_Your instructions:_ All that is needed is the number of lines in the records that contain the word "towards", stated without anything else.

_Input material:_
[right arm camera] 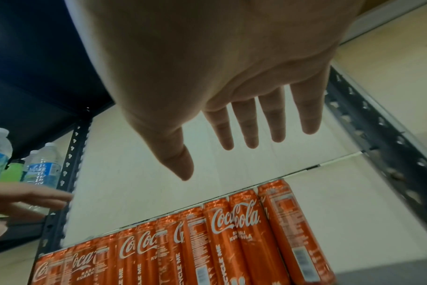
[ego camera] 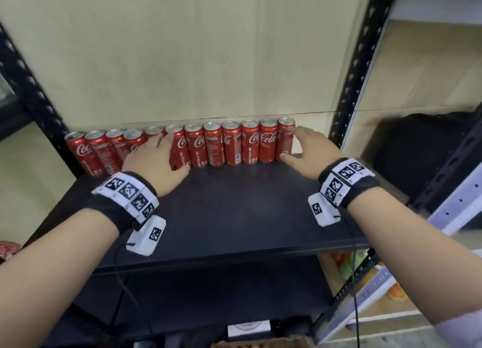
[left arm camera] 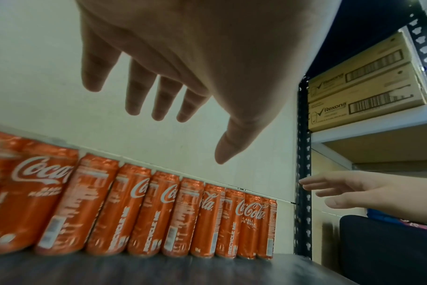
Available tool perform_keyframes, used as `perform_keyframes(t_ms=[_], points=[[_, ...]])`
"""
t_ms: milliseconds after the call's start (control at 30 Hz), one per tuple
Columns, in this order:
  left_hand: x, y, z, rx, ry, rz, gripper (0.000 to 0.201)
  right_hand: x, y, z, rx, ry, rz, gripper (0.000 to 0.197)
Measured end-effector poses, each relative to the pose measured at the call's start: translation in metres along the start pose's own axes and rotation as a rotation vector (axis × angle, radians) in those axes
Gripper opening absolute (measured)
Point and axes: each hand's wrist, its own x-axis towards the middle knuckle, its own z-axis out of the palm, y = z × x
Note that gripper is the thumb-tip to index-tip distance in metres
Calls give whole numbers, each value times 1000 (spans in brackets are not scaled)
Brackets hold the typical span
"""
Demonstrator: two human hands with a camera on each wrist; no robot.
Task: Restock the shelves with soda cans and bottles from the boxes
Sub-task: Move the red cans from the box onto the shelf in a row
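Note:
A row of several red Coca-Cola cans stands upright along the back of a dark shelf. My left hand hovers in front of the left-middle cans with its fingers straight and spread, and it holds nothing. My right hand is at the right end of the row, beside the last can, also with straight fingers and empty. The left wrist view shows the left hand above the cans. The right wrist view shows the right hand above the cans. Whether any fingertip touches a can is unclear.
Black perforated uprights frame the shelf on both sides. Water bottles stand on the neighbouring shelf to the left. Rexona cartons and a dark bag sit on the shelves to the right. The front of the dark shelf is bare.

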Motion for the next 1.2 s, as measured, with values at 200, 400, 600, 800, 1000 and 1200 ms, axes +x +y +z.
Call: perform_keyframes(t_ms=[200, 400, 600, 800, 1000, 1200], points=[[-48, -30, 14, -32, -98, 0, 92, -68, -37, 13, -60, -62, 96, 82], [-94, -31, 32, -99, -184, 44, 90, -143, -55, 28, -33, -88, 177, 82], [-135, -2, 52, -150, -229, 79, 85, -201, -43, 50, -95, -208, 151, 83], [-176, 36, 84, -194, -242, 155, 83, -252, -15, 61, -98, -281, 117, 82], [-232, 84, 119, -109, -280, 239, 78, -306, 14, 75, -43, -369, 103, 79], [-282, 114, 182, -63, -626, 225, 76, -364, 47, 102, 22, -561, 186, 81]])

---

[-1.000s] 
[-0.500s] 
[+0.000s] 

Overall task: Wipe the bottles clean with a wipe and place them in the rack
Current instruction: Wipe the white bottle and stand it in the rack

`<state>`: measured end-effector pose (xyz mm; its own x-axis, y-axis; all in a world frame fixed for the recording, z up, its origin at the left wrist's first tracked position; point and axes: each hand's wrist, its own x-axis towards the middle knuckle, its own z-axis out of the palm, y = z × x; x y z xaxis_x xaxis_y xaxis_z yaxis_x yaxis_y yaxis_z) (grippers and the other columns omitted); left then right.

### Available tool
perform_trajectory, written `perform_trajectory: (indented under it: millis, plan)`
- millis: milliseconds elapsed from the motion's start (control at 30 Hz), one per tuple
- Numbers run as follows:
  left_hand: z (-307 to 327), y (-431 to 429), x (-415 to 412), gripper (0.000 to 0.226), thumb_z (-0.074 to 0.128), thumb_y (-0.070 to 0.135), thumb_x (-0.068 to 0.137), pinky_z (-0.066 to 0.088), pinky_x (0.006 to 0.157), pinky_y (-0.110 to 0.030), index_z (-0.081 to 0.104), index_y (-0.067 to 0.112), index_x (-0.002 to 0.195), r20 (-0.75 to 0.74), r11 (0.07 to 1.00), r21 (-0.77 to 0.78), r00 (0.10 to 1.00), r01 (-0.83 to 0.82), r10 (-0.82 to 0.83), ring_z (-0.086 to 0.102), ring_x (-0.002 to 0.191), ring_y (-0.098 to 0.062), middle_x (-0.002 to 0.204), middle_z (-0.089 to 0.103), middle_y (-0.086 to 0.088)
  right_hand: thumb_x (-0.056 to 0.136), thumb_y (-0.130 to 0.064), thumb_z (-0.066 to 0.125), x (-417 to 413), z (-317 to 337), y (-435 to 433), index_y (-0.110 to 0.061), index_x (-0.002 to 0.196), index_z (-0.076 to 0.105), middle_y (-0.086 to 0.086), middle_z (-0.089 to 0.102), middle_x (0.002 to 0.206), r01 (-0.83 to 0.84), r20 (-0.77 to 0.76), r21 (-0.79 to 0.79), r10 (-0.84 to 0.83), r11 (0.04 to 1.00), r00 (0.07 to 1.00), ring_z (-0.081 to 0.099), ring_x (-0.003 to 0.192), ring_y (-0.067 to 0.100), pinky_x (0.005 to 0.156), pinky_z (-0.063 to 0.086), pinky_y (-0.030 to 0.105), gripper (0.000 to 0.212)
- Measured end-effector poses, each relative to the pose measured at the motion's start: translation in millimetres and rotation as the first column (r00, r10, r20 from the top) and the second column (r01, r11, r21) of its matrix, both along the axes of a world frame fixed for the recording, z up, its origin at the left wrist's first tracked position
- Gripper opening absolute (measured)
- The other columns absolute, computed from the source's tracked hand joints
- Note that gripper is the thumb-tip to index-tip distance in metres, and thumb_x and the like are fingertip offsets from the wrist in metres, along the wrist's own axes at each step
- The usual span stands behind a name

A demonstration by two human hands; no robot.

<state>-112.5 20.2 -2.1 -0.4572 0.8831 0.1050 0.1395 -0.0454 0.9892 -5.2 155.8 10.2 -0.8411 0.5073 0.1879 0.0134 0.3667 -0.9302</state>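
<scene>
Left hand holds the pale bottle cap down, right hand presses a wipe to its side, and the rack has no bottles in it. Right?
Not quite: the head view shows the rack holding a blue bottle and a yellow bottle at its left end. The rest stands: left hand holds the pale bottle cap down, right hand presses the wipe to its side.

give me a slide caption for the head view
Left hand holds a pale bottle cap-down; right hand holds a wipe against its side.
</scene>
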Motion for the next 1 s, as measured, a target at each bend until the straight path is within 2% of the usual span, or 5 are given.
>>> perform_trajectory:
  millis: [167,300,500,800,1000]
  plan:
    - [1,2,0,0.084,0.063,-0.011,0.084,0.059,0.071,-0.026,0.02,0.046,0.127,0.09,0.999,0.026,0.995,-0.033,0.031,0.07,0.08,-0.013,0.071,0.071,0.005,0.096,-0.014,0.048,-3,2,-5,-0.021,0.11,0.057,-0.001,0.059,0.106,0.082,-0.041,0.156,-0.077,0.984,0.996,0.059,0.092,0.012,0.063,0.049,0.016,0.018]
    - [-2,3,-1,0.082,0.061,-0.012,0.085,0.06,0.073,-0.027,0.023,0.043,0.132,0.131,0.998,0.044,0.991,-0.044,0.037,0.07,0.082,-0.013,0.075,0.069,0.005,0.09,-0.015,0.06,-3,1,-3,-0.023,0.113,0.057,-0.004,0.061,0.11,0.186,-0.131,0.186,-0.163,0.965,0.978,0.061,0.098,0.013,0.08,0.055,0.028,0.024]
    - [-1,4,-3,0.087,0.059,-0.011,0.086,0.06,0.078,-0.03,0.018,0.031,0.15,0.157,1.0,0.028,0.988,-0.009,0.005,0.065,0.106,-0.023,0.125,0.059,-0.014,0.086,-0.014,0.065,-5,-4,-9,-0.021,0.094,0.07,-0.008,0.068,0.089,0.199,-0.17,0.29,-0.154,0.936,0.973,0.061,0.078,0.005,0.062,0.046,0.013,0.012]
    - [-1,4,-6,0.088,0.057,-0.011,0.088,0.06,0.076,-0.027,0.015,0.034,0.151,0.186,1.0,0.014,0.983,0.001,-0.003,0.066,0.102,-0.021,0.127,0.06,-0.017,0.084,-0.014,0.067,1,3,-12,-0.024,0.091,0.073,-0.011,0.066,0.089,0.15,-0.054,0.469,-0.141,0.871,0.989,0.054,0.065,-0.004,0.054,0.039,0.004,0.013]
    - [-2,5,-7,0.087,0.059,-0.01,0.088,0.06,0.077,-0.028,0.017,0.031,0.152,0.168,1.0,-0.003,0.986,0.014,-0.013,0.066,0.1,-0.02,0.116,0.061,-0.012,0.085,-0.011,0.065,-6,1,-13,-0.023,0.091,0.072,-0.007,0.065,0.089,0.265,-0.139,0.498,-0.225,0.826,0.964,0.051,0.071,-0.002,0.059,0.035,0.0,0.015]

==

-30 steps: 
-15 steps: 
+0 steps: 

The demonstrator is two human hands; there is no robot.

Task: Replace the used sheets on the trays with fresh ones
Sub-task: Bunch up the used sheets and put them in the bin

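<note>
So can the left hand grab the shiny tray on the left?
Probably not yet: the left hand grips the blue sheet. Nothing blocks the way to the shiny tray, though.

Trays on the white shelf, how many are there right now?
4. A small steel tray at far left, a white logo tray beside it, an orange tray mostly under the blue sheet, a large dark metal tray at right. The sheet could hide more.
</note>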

_Your solution:_ 2